Dataset content

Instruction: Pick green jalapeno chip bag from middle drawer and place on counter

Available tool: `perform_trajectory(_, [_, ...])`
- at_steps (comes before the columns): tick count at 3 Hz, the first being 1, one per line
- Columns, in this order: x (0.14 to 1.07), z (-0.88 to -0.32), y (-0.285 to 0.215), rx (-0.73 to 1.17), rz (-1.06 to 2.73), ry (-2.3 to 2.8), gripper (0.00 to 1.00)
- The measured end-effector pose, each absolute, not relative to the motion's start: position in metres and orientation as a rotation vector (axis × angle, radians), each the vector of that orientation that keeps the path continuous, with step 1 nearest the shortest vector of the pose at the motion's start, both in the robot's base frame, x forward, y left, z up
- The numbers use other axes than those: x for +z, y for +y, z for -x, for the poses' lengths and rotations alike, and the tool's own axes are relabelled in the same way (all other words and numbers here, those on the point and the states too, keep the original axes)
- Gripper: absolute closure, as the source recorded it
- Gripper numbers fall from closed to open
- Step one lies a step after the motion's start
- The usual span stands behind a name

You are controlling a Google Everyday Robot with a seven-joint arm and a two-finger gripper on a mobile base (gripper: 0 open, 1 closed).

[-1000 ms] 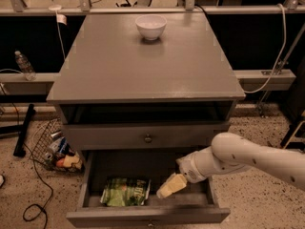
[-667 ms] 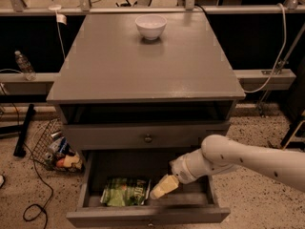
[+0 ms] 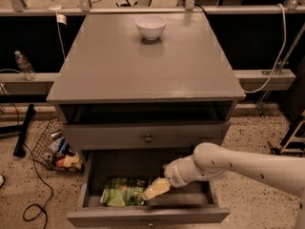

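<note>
Bag (image 3: 121,192): green, crinkled, lying flat on the floor of the open drawer, in its left half, at about 7 o'clock of the view.
Drawer (image 3: 143,216): the lowest one, pulled out toward the camera, with only the bag and the pincer inside.
Pincer (image 3: 155,190): pale yellow, down inside the drawer at 3 o'clock of the bag. Its tip points to 8 o'clock and seems to touch the bag's right edge, but the view there is dark. I cannot tell whether it is wide or narrow, or whether it holds anything.
Arm (image 3: 238,166): white, coming in from 4 o'clock of the view and reaching over the drawer's right side.
Worktop (image 3: 143,70): grey and flat, above the drawers.
Bowl (image 3: 151,26): white, upright, at 12 o'clock on the worktop near its far edge.
Upper drawer front (image 3: 119,137): shut, with a round knob in its middle.
Wire basket (image 3: 55,149): on the floor at 9 o'clock of the drawer, filled with small items.
Bottle (image 3: 25,66): upright on a ledge, at 9 o'clock of the worktop.
</note>
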State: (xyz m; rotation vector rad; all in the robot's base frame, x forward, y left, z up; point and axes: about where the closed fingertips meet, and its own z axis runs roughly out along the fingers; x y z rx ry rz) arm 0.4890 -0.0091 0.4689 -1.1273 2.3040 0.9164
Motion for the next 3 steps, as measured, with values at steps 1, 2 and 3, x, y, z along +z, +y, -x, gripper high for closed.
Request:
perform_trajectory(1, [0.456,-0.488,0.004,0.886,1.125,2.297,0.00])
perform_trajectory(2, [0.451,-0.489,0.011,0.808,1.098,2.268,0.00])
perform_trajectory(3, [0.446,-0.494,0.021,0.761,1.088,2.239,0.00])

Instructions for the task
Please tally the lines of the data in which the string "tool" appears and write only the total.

Task output
2